(RECORDS PROVIDED begins)
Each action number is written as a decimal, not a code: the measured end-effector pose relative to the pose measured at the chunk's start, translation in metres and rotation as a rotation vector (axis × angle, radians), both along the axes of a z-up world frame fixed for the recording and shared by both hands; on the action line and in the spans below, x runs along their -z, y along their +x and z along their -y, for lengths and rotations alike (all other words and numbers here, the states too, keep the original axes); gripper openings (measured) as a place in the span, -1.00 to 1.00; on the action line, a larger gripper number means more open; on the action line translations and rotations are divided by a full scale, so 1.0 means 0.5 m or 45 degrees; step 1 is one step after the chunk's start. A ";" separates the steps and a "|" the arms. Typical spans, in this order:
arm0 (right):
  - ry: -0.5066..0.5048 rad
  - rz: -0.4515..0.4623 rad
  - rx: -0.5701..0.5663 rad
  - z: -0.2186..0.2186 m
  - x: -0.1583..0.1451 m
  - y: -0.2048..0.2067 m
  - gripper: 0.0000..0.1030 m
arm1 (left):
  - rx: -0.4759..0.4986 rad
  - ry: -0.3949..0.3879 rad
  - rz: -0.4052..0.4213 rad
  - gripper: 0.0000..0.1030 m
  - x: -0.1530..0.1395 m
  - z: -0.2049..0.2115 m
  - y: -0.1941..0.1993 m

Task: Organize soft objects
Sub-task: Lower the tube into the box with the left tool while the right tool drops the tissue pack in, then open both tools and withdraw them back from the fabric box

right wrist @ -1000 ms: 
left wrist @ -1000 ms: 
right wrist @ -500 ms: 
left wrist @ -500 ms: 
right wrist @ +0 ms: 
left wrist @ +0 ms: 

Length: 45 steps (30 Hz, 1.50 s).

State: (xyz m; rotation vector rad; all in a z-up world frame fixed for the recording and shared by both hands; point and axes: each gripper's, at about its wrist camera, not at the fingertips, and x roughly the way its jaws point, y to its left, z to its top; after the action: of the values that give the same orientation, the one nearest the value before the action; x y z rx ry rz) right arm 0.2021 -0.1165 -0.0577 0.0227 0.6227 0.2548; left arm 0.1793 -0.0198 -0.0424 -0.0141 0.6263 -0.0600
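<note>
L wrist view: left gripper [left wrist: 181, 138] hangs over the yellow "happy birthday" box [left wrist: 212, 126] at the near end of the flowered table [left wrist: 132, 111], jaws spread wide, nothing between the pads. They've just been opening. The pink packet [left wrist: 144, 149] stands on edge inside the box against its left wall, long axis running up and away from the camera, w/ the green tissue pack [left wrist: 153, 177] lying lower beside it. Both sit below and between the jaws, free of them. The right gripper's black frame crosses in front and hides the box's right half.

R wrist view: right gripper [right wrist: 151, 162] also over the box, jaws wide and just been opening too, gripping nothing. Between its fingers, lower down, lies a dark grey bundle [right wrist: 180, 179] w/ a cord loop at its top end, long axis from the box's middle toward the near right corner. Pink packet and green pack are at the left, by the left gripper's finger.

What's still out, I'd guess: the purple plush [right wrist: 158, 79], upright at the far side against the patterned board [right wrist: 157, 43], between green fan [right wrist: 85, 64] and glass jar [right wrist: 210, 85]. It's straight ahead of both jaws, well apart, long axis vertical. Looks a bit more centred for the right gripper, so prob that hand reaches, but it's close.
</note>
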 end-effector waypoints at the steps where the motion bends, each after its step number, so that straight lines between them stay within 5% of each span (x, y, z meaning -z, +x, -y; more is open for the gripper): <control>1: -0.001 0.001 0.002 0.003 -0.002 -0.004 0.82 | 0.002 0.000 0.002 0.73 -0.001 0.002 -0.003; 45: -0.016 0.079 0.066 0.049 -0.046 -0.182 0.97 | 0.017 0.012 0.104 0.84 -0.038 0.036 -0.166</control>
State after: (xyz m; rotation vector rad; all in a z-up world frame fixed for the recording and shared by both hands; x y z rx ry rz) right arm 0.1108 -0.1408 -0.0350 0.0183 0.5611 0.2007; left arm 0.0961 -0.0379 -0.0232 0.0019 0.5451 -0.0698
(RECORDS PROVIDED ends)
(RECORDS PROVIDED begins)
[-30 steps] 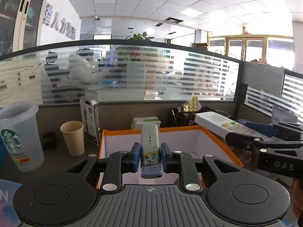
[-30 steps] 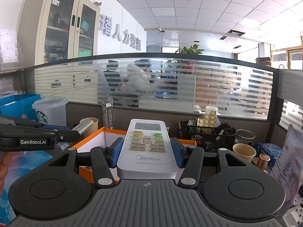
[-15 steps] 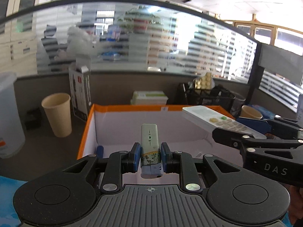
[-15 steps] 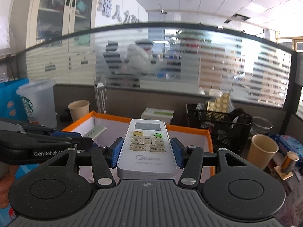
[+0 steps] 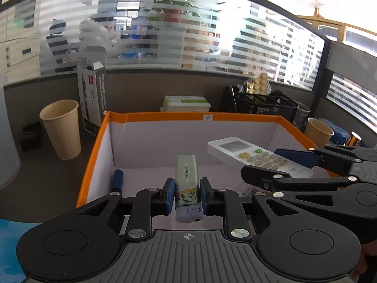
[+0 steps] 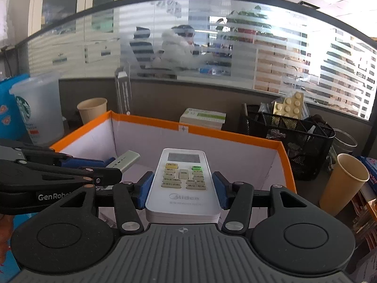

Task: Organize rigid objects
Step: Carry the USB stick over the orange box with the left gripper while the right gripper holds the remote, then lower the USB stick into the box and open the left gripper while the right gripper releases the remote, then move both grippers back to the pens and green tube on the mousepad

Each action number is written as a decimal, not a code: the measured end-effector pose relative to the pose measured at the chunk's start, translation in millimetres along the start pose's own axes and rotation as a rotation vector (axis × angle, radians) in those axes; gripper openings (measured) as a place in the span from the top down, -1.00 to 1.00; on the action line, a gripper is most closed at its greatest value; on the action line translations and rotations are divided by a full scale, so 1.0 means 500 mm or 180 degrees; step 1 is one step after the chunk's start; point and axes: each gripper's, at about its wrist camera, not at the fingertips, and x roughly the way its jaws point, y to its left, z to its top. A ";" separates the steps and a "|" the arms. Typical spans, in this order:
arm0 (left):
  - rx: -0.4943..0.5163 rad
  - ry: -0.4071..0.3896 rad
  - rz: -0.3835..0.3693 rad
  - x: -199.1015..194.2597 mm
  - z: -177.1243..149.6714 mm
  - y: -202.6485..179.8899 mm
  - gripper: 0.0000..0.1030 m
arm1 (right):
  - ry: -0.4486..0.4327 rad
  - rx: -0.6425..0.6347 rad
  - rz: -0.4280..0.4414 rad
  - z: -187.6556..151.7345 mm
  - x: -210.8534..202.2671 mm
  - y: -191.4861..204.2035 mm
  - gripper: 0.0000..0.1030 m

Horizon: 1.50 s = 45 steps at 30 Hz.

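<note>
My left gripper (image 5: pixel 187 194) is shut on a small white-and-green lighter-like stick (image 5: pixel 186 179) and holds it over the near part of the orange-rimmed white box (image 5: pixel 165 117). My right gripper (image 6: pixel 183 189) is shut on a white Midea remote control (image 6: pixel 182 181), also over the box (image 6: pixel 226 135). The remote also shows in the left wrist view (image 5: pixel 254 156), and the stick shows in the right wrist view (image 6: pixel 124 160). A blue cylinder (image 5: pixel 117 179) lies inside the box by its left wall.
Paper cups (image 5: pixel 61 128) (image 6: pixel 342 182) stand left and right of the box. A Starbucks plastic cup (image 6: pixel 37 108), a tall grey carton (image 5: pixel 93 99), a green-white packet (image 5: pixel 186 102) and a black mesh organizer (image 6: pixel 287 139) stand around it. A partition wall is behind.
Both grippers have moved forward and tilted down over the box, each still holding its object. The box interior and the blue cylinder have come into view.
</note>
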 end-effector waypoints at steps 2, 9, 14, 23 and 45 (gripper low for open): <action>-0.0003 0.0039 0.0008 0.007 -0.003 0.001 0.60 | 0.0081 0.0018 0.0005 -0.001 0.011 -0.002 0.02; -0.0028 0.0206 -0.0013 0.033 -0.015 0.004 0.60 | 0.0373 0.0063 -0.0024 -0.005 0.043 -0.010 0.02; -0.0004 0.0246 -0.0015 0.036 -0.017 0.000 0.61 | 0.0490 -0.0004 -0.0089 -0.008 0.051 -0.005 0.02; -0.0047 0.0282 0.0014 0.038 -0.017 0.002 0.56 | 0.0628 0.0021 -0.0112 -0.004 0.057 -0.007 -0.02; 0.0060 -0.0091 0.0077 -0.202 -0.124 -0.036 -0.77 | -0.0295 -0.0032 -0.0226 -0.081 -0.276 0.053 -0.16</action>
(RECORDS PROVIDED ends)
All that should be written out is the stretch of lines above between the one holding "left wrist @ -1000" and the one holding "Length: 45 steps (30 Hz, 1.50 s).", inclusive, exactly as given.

TASK RESULT
left wrist @ -1000 ms: 
right wrist @ -500 ms: 
left wrist @ -500 ms: 
right wrist @ +0 ms: 
left wrist @ +0 ms: 

Length: 45 steps (30 Hz, 1.50 s).

What needed an answer now has one.